• YOUR TASK
Reproduce exactly, and solely, the lines running from the top of the data below through the line with "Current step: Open", both inclusive. Omit pictures.

• SOURCE DATA

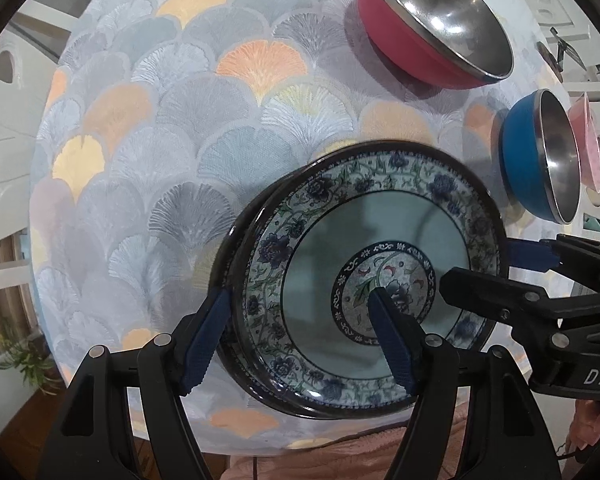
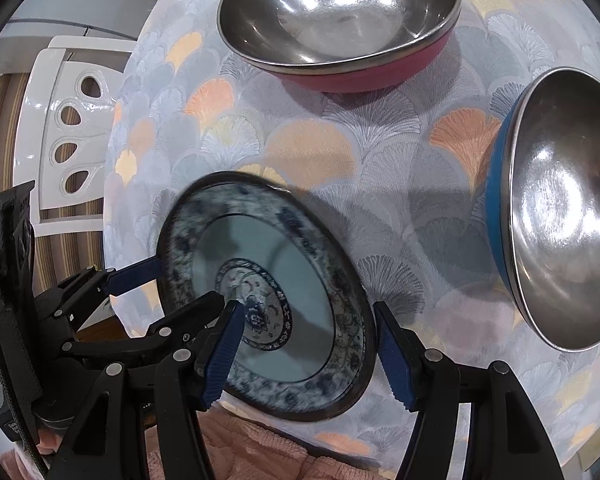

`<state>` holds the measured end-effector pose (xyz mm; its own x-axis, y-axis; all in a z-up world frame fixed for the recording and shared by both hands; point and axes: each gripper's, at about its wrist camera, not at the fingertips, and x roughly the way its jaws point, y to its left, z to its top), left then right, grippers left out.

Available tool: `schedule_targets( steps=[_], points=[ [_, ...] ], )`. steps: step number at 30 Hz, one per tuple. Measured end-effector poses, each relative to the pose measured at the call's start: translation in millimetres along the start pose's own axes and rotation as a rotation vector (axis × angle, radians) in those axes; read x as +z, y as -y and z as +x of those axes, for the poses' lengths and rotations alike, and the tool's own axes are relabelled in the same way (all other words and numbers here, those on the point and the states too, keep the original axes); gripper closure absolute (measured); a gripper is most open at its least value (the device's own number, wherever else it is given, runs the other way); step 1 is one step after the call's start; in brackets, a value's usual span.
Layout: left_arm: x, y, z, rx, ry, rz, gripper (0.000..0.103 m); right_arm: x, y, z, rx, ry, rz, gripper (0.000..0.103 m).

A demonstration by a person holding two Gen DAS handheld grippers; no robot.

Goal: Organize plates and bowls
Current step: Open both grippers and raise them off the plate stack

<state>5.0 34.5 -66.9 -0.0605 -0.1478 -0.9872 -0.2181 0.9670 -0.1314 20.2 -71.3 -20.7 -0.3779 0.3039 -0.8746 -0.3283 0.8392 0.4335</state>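
A blue-and-white floral plate [image 1: 320, 248] with a dark rim sits stacked on another plate near the table's front edge; it also shows in the right wrist view [image 2: 300, 280]. My left gripper [image 1: 300, 340] is open and straddles the plate's left rim, one finger outside, one over the centre. My right gripper [image 2: 312, 352] is open and straddles the right rim the same way; it shows in the left wrist view [image 1: 520, 268]. A red bowl [image 1: 432, 20] with a steel inside stands at the back. A blue bowl [image 1: 540, 160] with a steel inside stands at the right.
The round table [image 1: 160, 160] carries a fan-patterned cloth. A pink dish [image 1: 588, 144] shows behind the blue bowl. A white chair [image 2: 64, 132] stands at the left. A pink towel [image 2: 236, 452] lies below the table's front edge.
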Motion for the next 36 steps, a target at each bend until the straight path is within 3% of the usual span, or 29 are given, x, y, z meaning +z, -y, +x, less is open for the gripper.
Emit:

• WORKED SOLUTION
`<state>` holds the measured end-effector pose (xyz mm; its own x-axis, y-axis; all in a z-up world frame fixed for the recording and shared by both hands; point and axes: each gripper's, at about its wrist camera, not at the fingertips, and x roughly the way its jaws point, y to its left, z to its top), left then right, grippers left out.

Available tool: `schedule_targets( steps=[_], points=[ [_, ...] ], )`. steps: step number at 30 Hz, one per tuple. Measured end-effector poses, each relative to the pose measured at the call's start: translation in millimetres along the start pose's own axes and rotation as a rotation vector (axis × angle, radians) in those axes; read x as +z, y as -y and z as +x of those axes, for the poses' lengths and rotations alike, and the tool's own axes are relabelled in the same way (all other words and numbers here, those on the point and the states too, keep the original axes); gripper closure absolute (measured); a gripper is most open at its least value (the device's own number, wherever else it is given, runs the other way); step 1 is one step after the call's start; in brackets, a value's usual span.
Layout: left_arm: x, y, z, rx, ry, rz, gripper (0.000..0.103 m); right_arm: x, y, z, rx, ry, rz, gripper (0.000..0.103 m).

A demonstration by a person holding two Gen DAS handheld grippers; no robot.

Goal: Organize plates and bowls
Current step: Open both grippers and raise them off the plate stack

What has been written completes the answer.